My Life In Technicolor

The 2000’s: 2000

2000: Favorite Music

The year 2000 was the climax and beginning of the end of the pop regime that had taken over the music scene over the past half-decade. N*SYNC was on top, but it was becoming more and more obvious who was going to survive from that group and turn into the new King of Pop.

2000 also saw the return of some greats (U2’s All That You Can’t Leave Behind), the continuing genius of others (Radiohead’s Kid A, Matt Nathanson’s Still Waiting for Spring), and the debut of some artists that would be playing an integral part of my musical experience over the next decade, including Coldplay’s Parachutes, Ryan Adam’s Heartbreaker, and my favorite album of the year.

The Swiss Army Romance

Dashboard Confessional: The Swiss Army Romance

The beginning of my listening experience with DC is kind of funny. It was late 2001, I saw him on MTV, liked the song so I went out to buy his album. Except I wanted to buy The Places You Have Come To Fear The Most, and accidentally bought this album. Obviously, dumb 14 year-old me was pissed it wasn’t the one I heard on TV. However, it was a mistake I am now glad I made.

Though it was Places that made Chris Carrabba famous, that album is by far his worst. Not only that, it pegged him as the posterboy for “emo”, something that he has been trying to throw off since.

However, it was The Swiss Army Romance, his debut album from 2000, that showed the talent that he has for lyrical composition and melodies that will stick in your head for days. Screaming Infidelities is a completely different song on this record, unlike the one that most people have heard. On here, it is merely a song about losing trust in someone and the anger and jealously that can come with it, but without the kind of whining sound that is found all over Places. My favorite song has to be “A Plain Morning which fully encapsulates the emotion of being away from the people you love, always just out of reach.

After TSAR, Carrabba added a full band and with albums like 2003’s A Mark, A Mission, A Brand, A Scar and 2007’s The Shade of Poison Trees he gained a fully developed sound that has filled countless hours of my life over the past decade.

By Ryan Hoffman

A Second Opinion

New Found Glory: New Found Glory

Ah. The year 2000. The Y2K crisis was over. People were real pumped for some reason about the new millennium. I was ten years old and in the 5th grade. Times were good. Gas was cheap.
The year 2000 in music was full of Backstreet Boy knockoffs and waning 90’s alt-rock bands. I was tempted to choose The Beatles 1, but I mean, compilations are kinda unfair. Green Day’s “Warning” is still a vastly underrated album and the last before there transformation into…whatever the hell they are now. So the obvious choice for me after ten years of reflection is New Found Glory by New Found Glory.
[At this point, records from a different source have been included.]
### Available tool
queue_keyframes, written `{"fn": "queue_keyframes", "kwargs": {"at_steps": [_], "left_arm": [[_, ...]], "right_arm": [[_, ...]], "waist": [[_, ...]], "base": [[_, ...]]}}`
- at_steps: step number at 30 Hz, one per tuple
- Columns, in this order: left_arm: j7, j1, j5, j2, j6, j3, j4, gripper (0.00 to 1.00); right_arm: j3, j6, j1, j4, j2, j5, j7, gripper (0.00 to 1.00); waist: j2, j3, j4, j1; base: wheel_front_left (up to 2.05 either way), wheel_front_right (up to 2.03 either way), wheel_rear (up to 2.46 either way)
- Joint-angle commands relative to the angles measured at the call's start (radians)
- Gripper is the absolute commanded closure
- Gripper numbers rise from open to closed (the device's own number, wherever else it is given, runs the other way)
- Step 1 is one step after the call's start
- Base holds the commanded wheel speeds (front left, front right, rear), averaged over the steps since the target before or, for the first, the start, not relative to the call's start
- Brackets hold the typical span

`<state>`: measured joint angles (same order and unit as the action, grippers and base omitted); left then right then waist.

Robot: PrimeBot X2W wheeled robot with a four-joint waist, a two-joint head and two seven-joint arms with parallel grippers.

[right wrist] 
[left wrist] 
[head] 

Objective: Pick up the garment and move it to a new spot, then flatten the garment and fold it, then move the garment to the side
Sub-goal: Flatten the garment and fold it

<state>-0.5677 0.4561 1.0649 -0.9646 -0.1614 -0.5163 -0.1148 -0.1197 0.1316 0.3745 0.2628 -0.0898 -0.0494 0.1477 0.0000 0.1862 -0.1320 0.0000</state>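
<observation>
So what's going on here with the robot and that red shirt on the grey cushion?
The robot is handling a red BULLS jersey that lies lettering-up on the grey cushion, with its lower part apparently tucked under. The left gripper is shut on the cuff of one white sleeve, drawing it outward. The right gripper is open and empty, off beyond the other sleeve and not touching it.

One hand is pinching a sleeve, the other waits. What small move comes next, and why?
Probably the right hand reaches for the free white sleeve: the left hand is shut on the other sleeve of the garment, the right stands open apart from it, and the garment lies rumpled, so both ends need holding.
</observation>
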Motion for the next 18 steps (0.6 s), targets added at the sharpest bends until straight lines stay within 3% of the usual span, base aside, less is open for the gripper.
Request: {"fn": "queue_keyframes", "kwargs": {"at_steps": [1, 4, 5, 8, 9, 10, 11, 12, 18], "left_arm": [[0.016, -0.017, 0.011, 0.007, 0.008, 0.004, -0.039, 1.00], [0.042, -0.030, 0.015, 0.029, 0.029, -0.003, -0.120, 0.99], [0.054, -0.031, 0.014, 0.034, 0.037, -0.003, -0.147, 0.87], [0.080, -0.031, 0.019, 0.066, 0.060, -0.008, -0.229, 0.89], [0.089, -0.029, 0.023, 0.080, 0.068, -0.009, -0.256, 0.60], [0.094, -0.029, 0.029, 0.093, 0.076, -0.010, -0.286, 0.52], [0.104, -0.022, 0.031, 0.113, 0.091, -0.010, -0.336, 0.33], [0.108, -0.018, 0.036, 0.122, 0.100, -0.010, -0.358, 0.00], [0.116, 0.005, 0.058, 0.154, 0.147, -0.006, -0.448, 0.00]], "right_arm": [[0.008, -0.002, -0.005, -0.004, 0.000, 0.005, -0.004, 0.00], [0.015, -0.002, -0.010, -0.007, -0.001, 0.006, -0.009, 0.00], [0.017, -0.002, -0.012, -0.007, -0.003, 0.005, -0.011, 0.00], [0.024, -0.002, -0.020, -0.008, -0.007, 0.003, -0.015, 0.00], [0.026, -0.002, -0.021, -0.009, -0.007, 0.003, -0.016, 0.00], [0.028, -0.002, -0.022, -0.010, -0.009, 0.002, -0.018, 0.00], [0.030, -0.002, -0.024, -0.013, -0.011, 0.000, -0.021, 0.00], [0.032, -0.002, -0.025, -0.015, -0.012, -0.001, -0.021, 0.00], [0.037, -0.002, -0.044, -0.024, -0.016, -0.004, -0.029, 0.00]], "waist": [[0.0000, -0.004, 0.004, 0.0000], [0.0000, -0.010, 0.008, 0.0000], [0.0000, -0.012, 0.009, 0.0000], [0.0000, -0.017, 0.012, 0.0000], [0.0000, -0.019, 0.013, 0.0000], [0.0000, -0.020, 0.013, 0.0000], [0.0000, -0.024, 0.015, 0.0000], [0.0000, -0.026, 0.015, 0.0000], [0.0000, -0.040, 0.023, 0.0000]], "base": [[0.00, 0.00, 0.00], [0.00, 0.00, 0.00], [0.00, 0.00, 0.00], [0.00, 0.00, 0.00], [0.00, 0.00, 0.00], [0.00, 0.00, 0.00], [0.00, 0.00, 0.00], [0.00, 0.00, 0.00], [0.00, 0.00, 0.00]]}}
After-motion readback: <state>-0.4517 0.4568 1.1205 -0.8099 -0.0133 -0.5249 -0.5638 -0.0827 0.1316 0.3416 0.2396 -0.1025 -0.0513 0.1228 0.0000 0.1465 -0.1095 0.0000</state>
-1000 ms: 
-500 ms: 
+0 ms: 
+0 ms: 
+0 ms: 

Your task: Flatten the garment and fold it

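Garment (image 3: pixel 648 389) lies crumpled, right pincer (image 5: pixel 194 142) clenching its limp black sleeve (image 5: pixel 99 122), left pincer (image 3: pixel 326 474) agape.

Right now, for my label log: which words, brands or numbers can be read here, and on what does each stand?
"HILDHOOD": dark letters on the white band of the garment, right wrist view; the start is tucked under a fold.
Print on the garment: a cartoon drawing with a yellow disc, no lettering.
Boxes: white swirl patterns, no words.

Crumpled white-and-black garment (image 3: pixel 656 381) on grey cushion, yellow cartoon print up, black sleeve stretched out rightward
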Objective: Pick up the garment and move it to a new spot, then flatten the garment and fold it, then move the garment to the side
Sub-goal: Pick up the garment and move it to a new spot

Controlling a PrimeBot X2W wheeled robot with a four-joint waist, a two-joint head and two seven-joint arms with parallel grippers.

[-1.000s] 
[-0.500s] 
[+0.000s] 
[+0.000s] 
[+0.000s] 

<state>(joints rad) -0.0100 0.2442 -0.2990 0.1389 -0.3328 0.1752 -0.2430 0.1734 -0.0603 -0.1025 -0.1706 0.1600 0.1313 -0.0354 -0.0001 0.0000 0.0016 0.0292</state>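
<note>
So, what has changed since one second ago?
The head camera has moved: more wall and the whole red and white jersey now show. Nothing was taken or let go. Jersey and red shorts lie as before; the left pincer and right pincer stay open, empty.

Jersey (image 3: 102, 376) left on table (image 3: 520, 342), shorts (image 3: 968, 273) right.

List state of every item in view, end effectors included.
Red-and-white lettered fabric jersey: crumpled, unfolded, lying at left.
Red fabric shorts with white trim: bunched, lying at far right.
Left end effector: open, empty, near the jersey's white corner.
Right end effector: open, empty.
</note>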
The album doesn’t break any grounds musically, lyrically etc. but it does manage to give the listener a good time. From the second “Better Off Dead” starts to the end of “Ballad for the Last Romantics” (which is anything but a ballad) New Found Glory’s relentless pop-punk never gives you a chance to take a breather. Unless of course you’re listening to it on the bus to school in your brand new CD player. I might have done that hundreds of times.


The album also contains one of my favorite tracks ever, “Dressed to Kill”. Why do I like it you ask? I don’t know. It’s just a simple pop punk CD. It shouldn’t be on any best of lists in any major magazines. It won’t be. I guess it really is just a representation of my youth, my ten year old self. That smiling, short haired, tony hawk clothes wearing boy. Weird…now I have an uncontrollable urge to wear real long shorts and spike my hair up. Pretty odd.